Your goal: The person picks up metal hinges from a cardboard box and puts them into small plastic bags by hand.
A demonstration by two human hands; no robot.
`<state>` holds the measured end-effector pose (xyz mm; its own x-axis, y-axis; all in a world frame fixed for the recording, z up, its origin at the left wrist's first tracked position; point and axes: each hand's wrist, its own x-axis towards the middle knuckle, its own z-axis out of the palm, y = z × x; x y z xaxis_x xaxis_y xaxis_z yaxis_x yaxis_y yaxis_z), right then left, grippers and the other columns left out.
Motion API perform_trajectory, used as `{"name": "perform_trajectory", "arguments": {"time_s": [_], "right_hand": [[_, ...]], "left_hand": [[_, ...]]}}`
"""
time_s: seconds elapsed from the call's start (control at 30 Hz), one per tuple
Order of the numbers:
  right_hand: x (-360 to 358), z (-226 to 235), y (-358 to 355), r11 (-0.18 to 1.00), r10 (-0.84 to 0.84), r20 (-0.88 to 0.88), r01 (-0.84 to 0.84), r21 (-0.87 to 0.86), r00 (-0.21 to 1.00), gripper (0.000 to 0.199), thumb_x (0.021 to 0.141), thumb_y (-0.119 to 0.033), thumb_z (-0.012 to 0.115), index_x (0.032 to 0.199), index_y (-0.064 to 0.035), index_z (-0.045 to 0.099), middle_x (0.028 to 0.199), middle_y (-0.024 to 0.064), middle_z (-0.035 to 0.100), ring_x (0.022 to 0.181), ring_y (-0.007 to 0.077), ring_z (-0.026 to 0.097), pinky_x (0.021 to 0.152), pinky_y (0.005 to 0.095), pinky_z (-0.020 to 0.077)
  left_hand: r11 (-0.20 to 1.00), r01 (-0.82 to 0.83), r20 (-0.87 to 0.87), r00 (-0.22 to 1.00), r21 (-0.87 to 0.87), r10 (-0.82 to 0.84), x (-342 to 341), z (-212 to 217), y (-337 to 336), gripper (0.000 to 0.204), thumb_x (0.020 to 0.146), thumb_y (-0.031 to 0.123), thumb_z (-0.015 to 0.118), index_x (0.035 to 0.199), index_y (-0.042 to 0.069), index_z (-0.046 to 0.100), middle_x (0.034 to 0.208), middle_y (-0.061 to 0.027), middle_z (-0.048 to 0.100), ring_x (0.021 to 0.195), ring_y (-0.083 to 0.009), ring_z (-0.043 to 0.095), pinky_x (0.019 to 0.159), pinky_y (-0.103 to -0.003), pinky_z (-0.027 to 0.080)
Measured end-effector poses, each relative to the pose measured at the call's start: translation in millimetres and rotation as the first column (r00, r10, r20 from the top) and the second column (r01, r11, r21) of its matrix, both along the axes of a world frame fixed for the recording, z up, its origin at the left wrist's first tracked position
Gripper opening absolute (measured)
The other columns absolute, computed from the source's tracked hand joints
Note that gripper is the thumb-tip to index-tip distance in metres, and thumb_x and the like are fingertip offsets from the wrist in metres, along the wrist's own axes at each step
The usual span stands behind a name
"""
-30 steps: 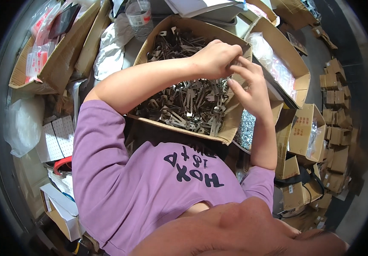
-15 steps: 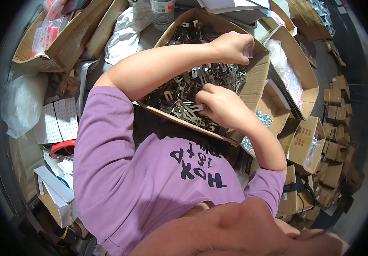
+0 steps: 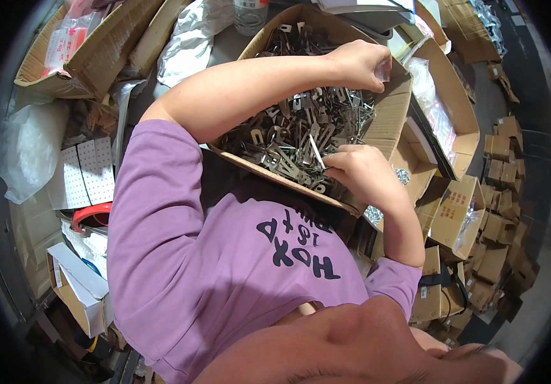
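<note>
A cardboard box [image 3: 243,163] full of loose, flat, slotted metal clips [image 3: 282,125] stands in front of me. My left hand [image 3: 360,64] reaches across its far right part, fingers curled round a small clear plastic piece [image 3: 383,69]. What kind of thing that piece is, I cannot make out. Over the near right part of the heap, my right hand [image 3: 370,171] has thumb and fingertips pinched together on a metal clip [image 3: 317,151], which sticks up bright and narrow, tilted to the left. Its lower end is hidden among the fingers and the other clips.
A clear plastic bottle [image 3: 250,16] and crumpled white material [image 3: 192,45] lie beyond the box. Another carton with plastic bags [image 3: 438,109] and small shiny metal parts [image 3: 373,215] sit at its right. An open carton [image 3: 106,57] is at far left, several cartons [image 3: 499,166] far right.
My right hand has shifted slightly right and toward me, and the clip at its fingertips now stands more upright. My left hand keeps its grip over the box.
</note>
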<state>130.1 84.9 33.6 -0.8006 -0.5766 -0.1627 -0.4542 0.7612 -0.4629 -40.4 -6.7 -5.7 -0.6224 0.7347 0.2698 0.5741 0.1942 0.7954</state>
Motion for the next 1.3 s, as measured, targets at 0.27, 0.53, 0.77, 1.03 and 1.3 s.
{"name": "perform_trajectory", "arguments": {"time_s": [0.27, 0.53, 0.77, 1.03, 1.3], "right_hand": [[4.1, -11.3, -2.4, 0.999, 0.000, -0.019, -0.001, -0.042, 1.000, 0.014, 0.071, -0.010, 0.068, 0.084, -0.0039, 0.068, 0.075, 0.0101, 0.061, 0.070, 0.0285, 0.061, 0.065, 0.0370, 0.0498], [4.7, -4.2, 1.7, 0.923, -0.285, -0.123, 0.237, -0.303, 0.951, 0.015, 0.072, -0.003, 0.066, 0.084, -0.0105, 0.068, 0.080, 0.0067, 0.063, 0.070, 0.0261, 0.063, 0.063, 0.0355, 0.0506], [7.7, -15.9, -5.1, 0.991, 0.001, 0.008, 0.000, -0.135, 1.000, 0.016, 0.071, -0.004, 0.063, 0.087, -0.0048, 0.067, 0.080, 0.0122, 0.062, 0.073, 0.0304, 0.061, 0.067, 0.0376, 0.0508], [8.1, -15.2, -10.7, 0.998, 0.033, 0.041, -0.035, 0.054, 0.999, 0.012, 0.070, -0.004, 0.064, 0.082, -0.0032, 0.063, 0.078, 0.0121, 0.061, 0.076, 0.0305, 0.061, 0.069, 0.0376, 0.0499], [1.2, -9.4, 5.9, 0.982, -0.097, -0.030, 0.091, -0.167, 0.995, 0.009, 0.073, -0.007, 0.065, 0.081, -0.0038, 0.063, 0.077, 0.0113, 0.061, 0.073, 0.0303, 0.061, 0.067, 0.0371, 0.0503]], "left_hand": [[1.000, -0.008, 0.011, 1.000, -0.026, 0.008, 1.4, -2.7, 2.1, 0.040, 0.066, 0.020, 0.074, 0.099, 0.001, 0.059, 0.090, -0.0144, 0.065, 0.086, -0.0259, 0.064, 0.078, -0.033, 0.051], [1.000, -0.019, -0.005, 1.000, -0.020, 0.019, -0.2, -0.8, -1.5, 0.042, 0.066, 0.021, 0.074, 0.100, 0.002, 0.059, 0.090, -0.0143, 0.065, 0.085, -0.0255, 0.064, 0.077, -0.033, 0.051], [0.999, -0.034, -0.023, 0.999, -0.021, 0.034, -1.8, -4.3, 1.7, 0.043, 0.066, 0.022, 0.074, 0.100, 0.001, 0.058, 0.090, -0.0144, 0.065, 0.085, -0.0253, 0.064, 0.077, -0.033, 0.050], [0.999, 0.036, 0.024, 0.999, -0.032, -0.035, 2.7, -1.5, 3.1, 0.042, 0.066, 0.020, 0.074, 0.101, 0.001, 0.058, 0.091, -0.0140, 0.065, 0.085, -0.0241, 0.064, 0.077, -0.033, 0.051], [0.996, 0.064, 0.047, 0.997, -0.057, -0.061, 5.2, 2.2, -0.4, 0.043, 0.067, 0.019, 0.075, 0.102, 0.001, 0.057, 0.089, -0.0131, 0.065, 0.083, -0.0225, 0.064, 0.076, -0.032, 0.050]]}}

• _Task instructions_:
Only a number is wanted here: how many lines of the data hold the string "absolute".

• _Your solution_:
2